» **Try it**: Transcribe every record as it stands and set the images aside.

(Records from a dataset)
BEGIN

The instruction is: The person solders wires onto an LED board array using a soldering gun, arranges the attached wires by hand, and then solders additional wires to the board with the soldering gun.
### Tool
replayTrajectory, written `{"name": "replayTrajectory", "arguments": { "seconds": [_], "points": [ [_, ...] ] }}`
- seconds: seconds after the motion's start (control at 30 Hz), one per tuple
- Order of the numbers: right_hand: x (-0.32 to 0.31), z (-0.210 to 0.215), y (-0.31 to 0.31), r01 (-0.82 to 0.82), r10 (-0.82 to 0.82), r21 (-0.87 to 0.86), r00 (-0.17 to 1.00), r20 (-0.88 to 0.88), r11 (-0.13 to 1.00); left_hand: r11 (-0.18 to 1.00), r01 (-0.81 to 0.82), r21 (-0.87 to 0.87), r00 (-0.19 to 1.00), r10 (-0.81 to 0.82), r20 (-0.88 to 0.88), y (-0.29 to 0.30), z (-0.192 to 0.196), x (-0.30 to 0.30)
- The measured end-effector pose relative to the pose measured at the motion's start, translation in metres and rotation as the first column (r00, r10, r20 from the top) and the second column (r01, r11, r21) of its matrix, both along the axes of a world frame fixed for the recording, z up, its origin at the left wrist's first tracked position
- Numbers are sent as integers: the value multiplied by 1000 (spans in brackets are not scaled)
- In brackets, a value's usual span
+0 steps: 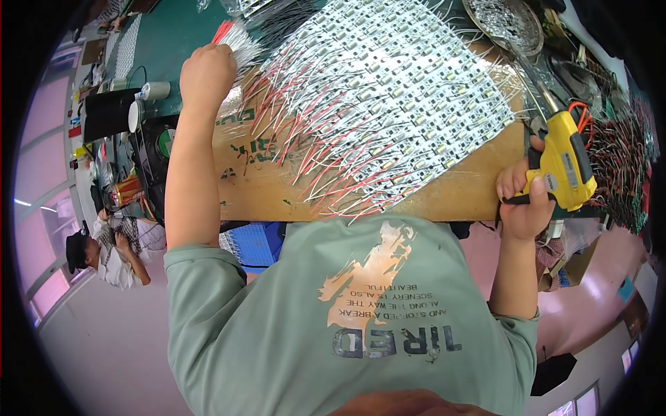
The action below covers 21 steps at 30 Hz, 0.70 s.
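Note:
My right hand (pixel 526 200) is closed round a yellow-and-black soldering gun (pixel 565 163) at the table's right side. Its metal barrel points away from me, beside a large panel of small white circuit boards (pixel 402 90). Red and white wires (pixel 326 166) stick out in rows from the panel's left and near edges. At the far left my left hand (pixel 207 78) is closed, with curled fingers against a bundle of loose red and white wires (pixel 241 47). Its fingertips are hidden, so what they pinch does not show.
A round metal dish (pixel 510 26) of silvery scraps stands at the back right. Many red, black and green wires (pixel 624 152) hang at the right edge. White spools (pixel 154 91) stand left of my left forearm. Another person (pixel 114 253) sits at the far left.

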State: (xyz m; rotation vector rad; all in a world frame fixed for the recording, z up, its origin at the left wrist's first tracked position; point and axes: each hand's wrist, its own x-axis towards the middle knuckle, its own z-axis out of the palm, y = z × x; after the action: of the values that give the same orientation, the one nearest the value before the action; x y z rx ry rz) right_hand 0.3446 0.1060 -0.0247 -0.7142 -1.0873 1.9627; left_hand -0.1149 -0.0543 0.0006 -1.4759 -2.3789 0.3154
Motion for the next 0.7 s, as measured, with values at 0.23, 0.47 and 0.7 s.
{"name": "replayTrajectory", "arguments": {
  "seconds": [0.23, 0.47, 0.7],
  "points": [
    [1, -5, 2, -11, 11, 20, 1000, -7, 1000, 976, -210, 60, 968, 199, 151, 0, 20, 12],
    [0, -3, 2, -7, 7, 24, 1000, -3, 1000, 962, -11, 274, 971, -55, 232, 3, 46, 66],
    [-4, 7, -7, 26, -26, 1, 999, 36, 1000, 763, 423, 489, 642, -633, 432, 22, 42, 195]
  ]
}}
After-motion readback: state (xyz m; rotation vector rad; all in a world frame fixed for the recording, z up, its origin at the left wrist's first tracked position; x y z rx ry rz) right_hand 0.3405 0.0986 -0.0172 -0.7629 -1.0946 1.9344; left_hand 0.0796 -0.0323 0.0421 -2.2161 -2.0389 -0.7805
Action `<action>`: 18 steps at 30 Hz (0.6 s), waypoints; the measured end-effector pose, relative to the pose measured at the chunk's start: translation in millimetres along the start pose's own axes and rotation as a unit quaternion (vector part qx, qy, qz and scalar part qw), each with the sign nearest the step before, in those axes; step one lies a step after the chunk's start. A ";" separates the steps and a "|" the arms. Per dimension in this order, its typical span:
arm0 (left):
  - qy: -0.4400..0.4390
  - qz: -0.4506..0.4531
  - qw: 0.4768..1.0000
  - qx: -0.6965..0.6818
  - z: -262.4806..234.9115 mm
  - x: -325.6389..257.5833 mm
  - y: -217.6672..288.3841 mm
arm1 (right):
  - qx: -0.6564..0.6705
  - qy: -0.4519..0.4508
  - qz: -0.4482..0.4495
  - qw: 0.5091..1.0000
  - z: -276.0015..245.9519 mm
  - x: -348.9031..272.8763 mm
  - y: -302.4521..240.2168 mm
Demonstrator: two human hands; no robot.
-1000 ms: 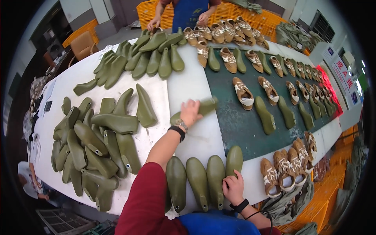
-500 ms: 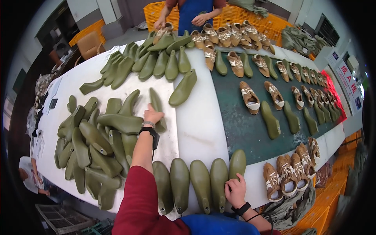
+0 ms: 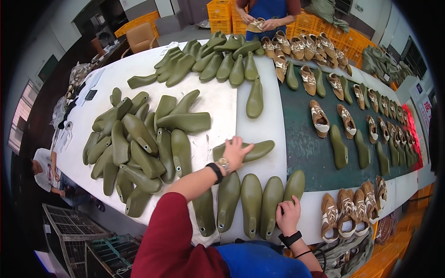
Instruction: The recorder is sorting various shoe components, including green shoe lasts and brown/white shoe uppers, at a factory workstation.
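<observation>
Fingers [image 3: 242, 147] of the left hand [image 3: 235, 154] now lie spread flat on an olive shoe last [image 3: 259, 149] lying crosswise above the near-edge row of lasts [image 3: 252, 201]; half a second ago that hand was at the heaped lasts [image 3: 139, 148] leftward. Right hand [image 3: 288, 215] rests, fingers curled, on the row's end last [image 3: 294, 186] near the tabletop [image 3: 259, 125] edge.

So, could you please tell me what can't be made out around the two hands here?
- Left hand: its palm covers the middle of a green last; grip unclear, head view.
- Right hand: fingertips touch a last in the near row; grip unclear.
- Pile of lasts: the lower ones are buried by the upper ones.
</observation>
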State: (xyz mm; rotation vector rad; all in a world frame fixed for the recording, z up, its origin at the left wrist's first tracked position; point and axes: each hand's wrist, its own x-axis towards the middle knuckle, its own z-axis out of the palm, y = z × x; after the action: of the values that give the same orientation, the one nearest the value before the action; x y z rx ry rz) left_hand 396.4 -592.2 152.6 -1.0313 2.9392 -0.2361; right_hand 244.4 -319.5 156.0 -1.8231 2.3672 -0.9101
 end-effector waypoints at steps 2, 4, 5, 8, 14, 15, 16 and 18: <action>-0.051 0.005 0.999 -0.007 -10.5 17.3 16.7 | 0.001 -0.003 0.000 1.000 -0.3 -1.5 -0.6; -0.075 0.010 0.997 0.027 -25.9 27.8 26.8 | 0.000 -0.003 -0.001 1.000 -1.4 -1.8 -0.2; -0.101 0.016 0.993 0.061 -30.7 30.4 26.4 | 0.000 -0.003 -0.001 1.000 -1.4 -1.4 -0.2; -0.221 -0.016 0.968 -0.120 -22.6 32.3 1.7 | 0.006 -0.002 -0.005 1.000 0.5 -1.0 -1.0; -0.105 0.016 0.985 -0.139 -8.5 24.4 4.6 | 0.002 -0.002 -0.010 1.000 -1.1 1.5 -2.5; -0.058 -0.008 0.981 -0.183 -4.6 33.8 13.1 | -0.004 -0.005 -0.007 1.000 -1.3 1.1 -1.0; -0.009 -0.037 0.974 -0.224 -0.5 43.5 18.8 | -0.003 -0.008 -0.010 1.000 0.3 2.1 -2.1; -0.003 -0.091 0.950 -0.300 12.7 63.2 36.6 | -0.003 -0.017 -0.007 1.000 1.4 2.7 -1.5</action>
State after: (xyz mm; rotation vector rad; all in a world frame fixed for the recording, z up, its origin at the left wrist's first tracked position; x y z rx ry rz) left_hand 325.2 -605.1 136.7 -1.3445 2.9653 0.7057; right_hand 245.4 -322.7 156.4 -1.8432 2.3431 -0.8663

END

» **Answer box**:
The instruction is: The person solders wires onto an LED board array using a soldering gun, arranges the attached wires by hand, and then solders additional wires to the board with the soldering gun.
### Tool
replayTrajectory, written `{"name": "replayTrajectory", "arguments": { "seconds": [_], "points": [ [_, ...] ] }}`
- seconds: seconds after the motion's start (control at 30 Hz), one per tuple
- Order of the numbers: right_hand: x (-0.32 to 0.31), z (-0.210 to 0.215), y (-0.31 to 0.31), r01 (-0.82 to 0.82), r10 (-0.82 to 0.82), r21 (-0.87 to 0.86), r00 (-0.17 to 1.00), r20 (-0.88 to 0.88), r11 (-0.13 to 1.00); left_hand: r11 (-0.18 to 1.00), r01 (-0.81 to 0.82), r21 (-0.87 to 0.87), r00 (-0.19 to 1.00), r10 (-0.81 to 0.82), r20 (-0.88 to 0.88), y (-0.29 to 0.30), z (-0.192 to 0.196), x (-0.30 to 0.30)
- The measured end-effector pose relative to the pose measured at the motion's start, translation in metres and rotation as the first column (r00, r10, r20 from the top) and the second column (r01, r11, r21) of its matrix, both along the axes of a world frame fixed for the recording, z up, its origin at the left wrist's first tracked position
- Numbers are sent as integers: the value multiplied by 1000 (spans in brackets are not scaled)
- In brackets, a value's usual span
+0 steps: 
The action below covers 21 steps at 30 Hz, 0.70 s.
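Note:
My right hand (pixel 526 200) is closed round a yellow-and-black soldering gun (pixel 565 163) at the table's right side. Its metal barrel points away from me, beside a large panel of small white circuit boards (pixel 402 90). Red and white wires (pixel 326 166) stick out in rows from the panel's left and near edges. At the far left my left hand (pixel 207 78) is closed, with curled fingers against a bundle of loose red and white wires (pixel 241 47). Its fingertips are hidden, so what they pinch does not show.
A round metal dish (pixel 510 26) of silvery scraps stands at the back right. Many red, black and green wires (pixel 624 152) hang at the right edge. White spools (pixel 154 91) stand left of my left forearm. Another person (pixel 114 253) sits at the far left.
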
State: (xyz m; rotation vector rad; all in a world frame fixed for the recording, z up, its origin at the left wrist's first tracked position; point and axes: each hand's wrist, its own x-axis towards the middle knuckle, its own z-axis out of the palm, y = z × x; after the action: of the values that give the same orientation, the one nearest the value before the action; x y z rx ry rz) right_hand 0.3446 0.1060 -0.0247 -0.7142 -1.0873 1.9627; left_hand -0.1149 -0.0543 0.0006 -1.4759 -2.3789 0.3154
Motion for the next 0.7 s, as measured, with values at 0.23, 0.47 and 0.7 s.
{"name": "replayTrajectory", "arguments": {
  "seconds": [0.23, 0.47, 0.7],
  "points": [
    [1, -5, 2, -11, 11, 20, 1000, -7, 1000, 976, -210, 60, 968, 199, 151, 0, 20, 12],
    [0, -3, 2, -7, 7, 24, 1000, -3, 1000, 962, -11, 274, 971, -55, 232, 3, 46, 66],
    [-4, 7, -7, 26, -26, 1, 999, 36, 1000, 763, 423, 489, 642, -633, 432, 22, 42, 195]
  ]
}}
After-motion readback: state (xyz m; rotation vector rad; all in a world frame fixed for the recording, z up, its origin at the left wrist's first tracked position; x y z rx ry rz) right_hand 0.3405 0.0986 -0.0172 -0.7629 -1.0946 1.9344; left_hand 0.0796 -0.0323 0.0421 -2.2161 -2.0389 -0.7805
Action `<action>`: 18 steps at 30 Hz (0.6 s), waypoints; the measured end-effector pose, relative to the pose measured at the chunk's start: translation in millimetres along the start pose's own axes and rotation as a unit quaternion (vector part qx, qy, qz and scalar part qw), each with the sign nearest the step before, in those axes; step one lies a step after the chunk's start. A ";" separates the steps and a "|" the arms. Per dimension in this order, its typical span:
arm0 (left):
  - qy: -0.4400..0.4390
  - qz: -0.4506..0.4531
  - qw: 0.4768..1.0000
  - qx: -0.6965..0.6818
  - z: -262.4806..234.9115 mm
  - x: -325.6389..257.5833 mm
  - y: -217.6672..288.3841 mm
arm1 (right):
  - qx: -0.6564..0.6705
  - qy: -0.4519..0.4508
  - qz: -0.4482..0.4495
  - qw: 0.5091..1.0000
  - z: -276.0015..245.9519 mm
  - x: -348.9031..272.8763 mm
  - y: -302.4521..240.2168 mm
Demonstrator: two human hands; no robot.
-1000 ms: 
-500 ms: 
+0 ms: 
Instruction: The recorder is sorting various shoe components, including green shoe lasts and brown/white shoe uppers, at a factory workstation.
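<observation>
Fingers [image 3: 242, 147] of the left hand [image 3: 235, 154] now lie spread flat on an olive shoe last [image 3: 259, 149] lying crosswise above the near-edge row of lasts [image 3: 252, 201]; half a second ago that hand was at the heaped lasts [image 3: 139, 148] leftward. Right hand [image 3: 288, 215] rests, fingers curled, on the row's end last [image 3: 294, 186] near the tabletop [image 3: 259, 125] edge.

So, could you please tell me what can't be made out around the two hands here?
- Left hand: its palm covers the middle of a green last; grip unclear, head view.
- Right hand: fingertips touch a last in the near row; grip unclear.
- Pile of lasts: the lower ones are buried by the upper ones.
</observation>
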State: (xyz mm; rotation vector rad; all in a world frame fixed for the recording, z up, its origin at the left wrist's first tracked position; point and axes: each hand's wrist, its own x-axis towards the middle knuckle, its own z-axis out of the palm, y = z × x; after the action: of the values that give the same orientation, the one nearest the value before the action; x y z rx ry rz) left_hand 396.4 -592.2 152.6 -1.0313 2.9392 -0.2361; right_hand 244.4 -319.5 156.0 -1.8231 2.3672 -0.9101
 end-effector waypoints at steps 2, 4, 5, 8, 14, 15, 16 and 18: <action>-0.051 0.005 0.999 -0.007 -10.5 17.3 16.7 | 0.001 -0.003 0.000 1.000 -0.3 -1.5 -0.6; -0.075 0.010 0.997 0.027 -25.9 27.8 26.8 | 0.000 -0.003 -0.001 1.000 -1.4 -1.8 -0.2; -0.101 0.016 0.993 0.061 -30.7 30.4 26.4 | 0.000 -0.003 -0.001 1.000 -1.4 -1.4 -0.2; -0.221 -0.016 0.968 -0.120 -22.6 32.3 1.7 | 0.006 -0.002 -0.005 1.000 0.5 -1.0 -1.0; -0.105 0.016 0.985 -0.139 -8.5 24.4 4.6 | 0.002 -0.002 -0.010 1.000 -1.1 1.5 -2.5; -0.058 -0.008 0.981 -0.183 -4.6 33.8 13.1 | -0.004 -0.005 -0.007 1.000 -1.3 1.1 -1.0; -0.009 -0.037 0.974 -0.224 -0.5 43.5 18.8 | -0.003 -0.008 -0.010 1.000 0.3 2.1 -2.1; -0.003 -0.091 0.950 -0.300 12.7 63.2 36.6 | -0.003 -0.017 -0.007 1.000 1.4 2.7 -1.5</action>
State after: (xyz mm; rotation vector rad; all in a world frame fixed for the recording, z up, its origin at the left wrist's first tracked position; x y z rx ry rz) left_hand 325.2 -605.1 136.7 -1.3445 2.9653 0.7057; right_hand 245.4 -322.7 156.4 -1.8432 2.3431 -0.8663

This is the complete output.